Your goal:
Without including the pictures, copy each line below exactly as it reads.

Data provided:

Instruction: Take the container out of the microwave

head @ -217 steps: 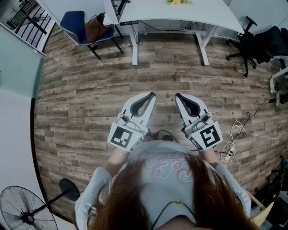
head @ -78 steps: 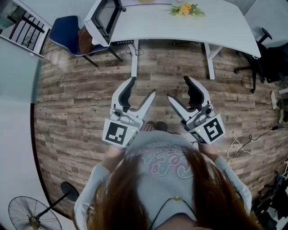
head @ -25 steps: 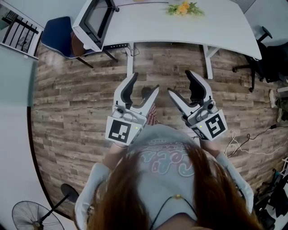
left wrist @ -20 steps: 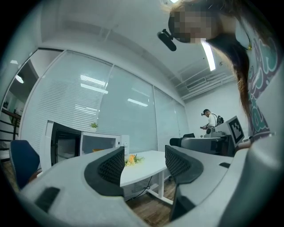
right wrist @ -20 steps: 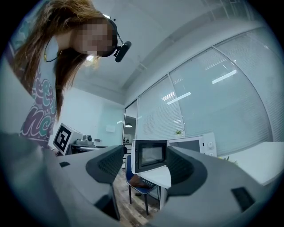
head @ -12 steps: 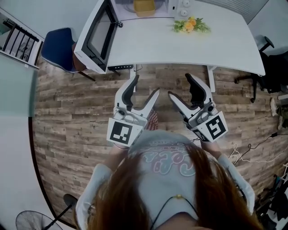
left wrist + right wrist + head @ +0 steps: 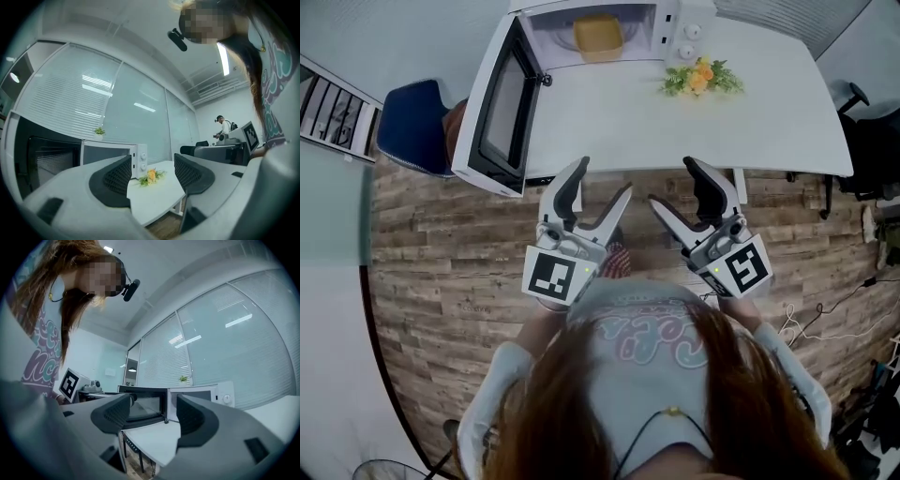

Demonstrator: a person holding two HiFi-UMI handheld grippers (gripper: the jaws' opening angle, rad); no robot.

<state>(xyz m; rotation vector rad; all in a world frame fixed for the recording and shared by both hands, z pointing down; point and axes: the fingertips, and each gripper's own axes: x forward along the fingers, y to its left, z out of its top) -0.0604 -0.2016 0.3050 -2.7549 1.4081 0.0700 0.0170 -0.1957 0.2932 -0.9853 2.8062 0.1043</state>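
Claws are held wide open and empty, left claw (image 7: 602, 183) beside right claw (image 7: 673, 187). Yellow container (image 7: 598, 34) is seen well ahead, inside the open microwave (image 7: 682, 21). A level reach past the door (image 7: 492, 108) is advised, container sides gripped evenly.

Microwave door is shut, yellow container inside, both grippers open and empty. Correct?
No, the microwave door is swung open, per the head view. The yellow container does sit inside, and the left gripper and right gripper are both open and empty.
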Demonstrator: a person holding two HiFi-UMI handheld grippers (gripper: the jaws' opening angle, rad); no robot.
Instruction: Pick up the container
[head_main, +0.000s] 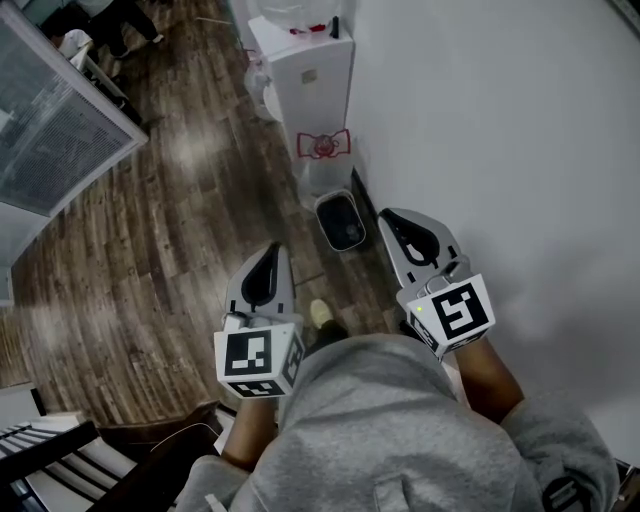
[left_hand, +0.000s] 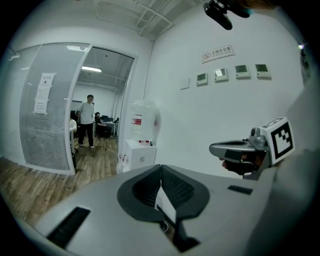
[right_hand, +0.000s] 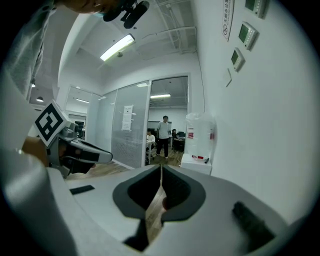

Written solution:
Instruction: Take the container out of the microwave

head @ -217 steps: 
head @ -78 steps: 
head @ -25 steps: 
left wrist @ -20 steps: 
right wrist @ -20 steps: 
head @ -12 steps: 
left wrist + right wrist + head @ +0 steps: 

Demonstrator: a person holding two HiFi-UMI handheld grippers (gripper: the jaws' opening angle, rad); no robot.

<state>(xyz m; rotation vector rad; all in a world frame fixed for the recording and shared by both hands, z pointing down; point and axes: the fingertips, and each gripper's own axes: x forward along the fingers, y to its left, z out of its top) -0.0604 -0.2016 0.3050 -2.7549 1.4081 0.0700 0.0170 -0.1957 0.2932 -0.9853 2.8062 0.1043</state>
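Claws are held wide open and empty, left claw (image 7: 602, 183) beside right claw (image 7: 673, 187). Yellow container (image 7: 598, 34) is seen well ahead, inside the open microwave (image 7: 682, 21). A level reach past the door (image 7: 492, 108) is advised, container sides gripped evenly.

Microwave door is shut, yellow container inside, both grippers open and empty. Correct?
No, the microwave door is swung open, per the head view. The yellow container does sit inside, and the left gripper and right gripper are both open and empty.
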Demonstrator: a person holding two HiFi-UMI handheld grippers (gripper: the jaws' opening angle, rad); no robot.
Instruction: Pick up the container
[head_main, +0.000s] 
[left_hand, +0.000s] 
[right_hand, +0.000s] 

Work on this exercise is now complete.